> **DIRECTIONS**: In the data below, reproduce everything exactly except the images.

> **INFORMATION SHOWN**:
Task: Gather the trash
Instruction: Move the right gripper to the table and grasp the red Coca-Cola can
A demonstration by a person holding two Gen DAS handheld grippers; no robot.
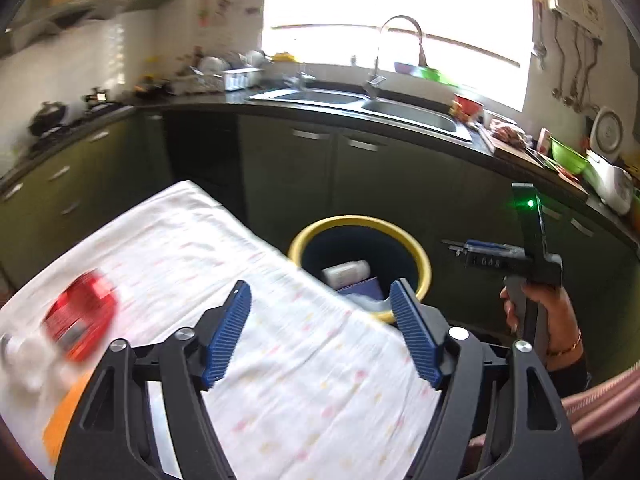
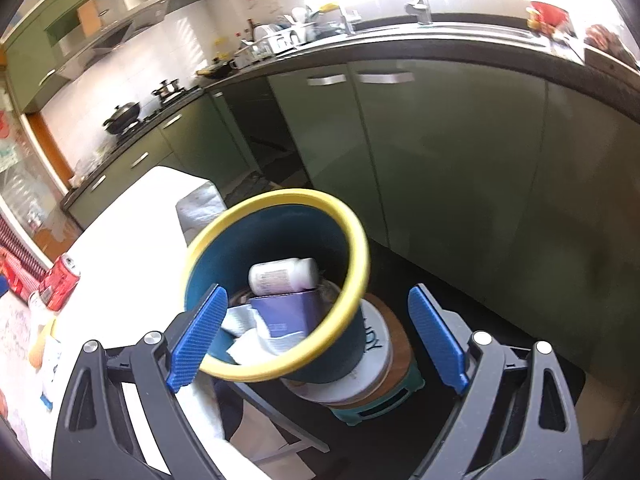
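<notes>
Over the cloth-covered table (image 1: 224, 280), in the left wrist view, the left gripper (image 1: 324, 328) has its jaws spread wide with nothing between them; the blue pads (image 1: 228, 332) touch nothing. Beyond its right finger stands the bin (image 1: 416, 256), dark blue with a yellow rim, just past the table's edge. Inside lies a white bottle (image 1: 346, 273) on its side, long axis roughly level, cap toward the right, above a purple box (image 1: 362, 288). A red can (image 1: 82, 320), blurred, sits on the cloth at far left. At right a hand (image 1: 540, 312) grips the right gripper's handle.

Above the bin, in the right wrist view, the right gripper (image 2: 316, 336) gapes wide and empty, its left pad in front of the yellow rim (image 2: 352, 236); whether they touch I cannot tell. The bin tilts its mouth toward the camera. The bottle (image 2: 282, 276) lies crosswise, cap toward the right, resting on the purple box (image 2: 288, 312), with crumpled paper (image 2: 246, 340) below. The can (image 2: 60, 282) stands upright on the table at far left
</notes>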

> **SOLUTION TO THIS EXERCISE**:
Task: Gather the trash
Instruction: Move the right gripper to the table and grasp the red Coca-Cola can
A demonstration by a person holding two Gen DAS handheld grippers; no robot.
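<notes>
Over the cloth-covered table (image 1: 224, 280), in the left wrist view, the left gripper (image 1: 324, 328) has its jaws spread wide with nothing between them; the blue pads (image 1: 228, 332) touch nothing. Beyond its right finger stands the bin (image 1: 416, 256), dark blue with a yellow rim, just past the table's edge. Inside lies a white bottle (image 1: 346, 273) on its side, long axis roughly level, cap toward the right, above a purple box (image 1: 362, 288). A red can (image 1: 82, 320), blurred, sits on the cloth at far left. At right a hand (image 1: 540, 312) grips the right gripper's handle.

Above the bin, in the right wrist view, the right gripper (image 2: 316, 336) gapes wide and empty, its left pad in front of the yellow rim (image 2: 352, 236); whether they touch I cannot tell. The bin tilts its mouth toward the camera. The bottle (image 2: 282, 276) lies crosswise, cap toward the right, resting on the purple box (image 2: 288, 312), with crumpled paper (image 2: 246, 340) below. The can (image 2: 60, 282) stands upright on the table at far left
</notes>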

The reply to this exercise is complete.